Recorded data.
# # #

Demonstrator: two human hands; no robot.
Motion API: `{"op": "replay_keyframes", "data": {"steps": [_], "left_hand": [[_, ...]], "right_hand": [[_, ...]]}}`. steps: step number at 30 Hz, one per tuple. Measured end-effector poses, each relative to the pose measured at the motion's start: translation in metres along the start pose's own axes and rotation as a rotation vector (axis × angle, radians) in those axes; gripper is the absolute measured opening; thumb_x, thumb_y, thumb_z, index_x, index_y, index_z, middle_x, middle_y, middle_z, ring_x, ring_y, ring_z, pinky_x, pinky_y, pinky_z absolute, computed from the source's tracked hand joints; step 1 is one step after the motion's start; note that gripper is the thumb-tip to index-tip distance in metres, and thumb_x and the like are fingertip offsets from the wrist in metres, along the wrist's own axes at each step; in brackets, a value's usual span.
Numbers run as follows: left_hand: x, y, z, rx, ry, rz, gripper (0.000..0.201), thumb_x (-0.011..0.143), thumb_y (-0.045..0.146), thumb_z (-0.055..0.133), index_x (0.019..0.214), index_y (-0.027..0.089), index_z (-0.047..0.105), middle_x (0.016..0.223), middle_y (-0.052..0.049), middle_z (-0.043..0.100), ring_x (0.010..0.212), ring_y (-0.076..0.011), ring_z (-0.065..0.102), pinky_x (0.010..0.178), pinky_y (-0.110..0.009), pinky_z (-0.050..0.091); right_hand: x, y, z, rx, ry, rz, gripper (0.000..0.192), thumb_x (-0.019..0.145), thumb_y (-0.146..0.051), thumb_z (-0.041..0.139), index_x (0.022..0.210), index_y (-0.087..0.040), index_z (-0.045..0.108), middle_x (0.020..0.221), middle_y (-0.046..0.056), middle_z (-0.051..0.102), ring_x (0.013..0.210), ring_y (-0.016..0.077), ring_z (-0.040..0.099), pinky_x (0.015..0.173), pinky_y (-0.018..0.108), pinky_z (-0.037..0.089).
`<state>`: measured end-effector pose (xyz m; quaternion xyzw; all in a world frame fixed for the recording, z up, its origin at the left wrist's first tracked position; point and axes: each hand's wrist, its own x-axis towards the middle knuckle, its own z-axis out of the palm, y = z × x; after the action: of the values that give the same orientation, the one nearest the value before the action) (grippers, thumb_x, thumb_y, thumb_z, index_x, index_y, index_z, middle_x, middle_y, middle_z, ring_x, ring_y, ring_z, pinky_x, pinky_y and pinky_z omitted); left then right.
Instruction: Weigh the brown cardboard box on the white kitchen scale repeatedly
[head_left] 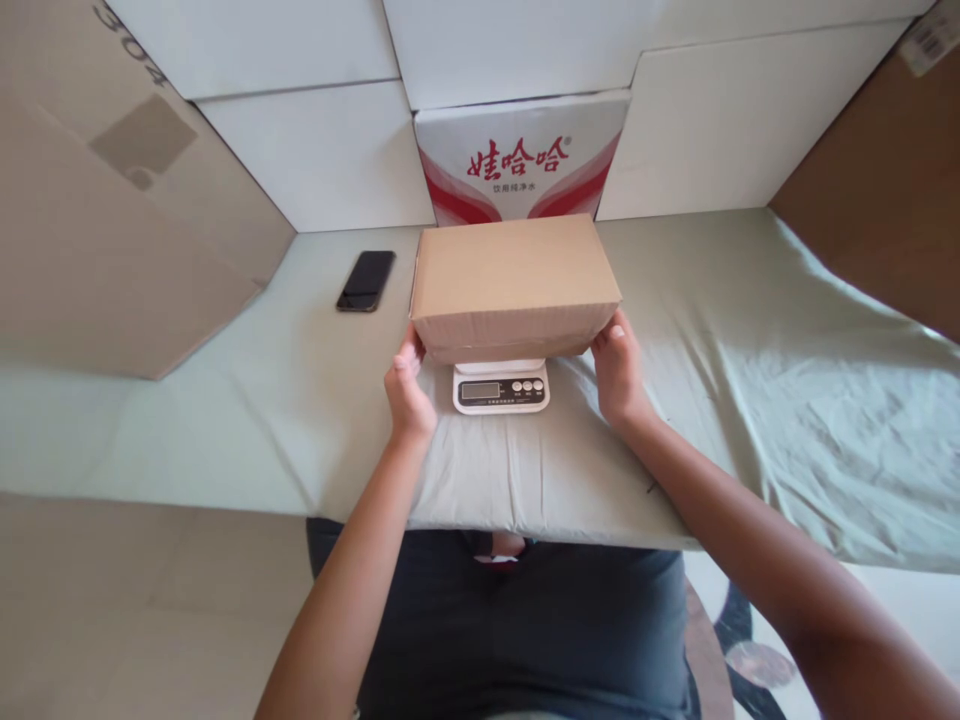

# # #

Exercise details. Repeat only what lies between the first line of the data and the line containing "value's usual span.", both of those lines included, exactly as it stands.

Answer to this exercise.
Demonstrator: two human hands; no robot.
Motion API: `{"op": "replay_keyframes", "data": {"steps": [_], "left_hand": [[_, ...]], "right_hand": [[_, ...]]}}`. steps: step number at 30 Hz, one per tuple. Measured end-effector poses, each relative to the pose measured at the motion's start: translation in metres along the start pose's own axes and rotation as a rotation vector (axis × angle, radians) in those axes; gripper is the absolute measured opening; thumb_x, thumb_y, thumb_z, index_x, index_y, index_z, middle_x, middle_y, middle_z, ring_x, ring_y, ring_z, pinky_x, pinky_y, pinky_z absolute, computed from the source's tracked hand joints; step 1 is one step after the motion's start; note that gripper is the thumb-tip to index-tip distance in metres, and thumb_x and the like are fingertip offsets from the wrist in metres, along the wrist's own axes at each step; in brackets, a value's usual span.

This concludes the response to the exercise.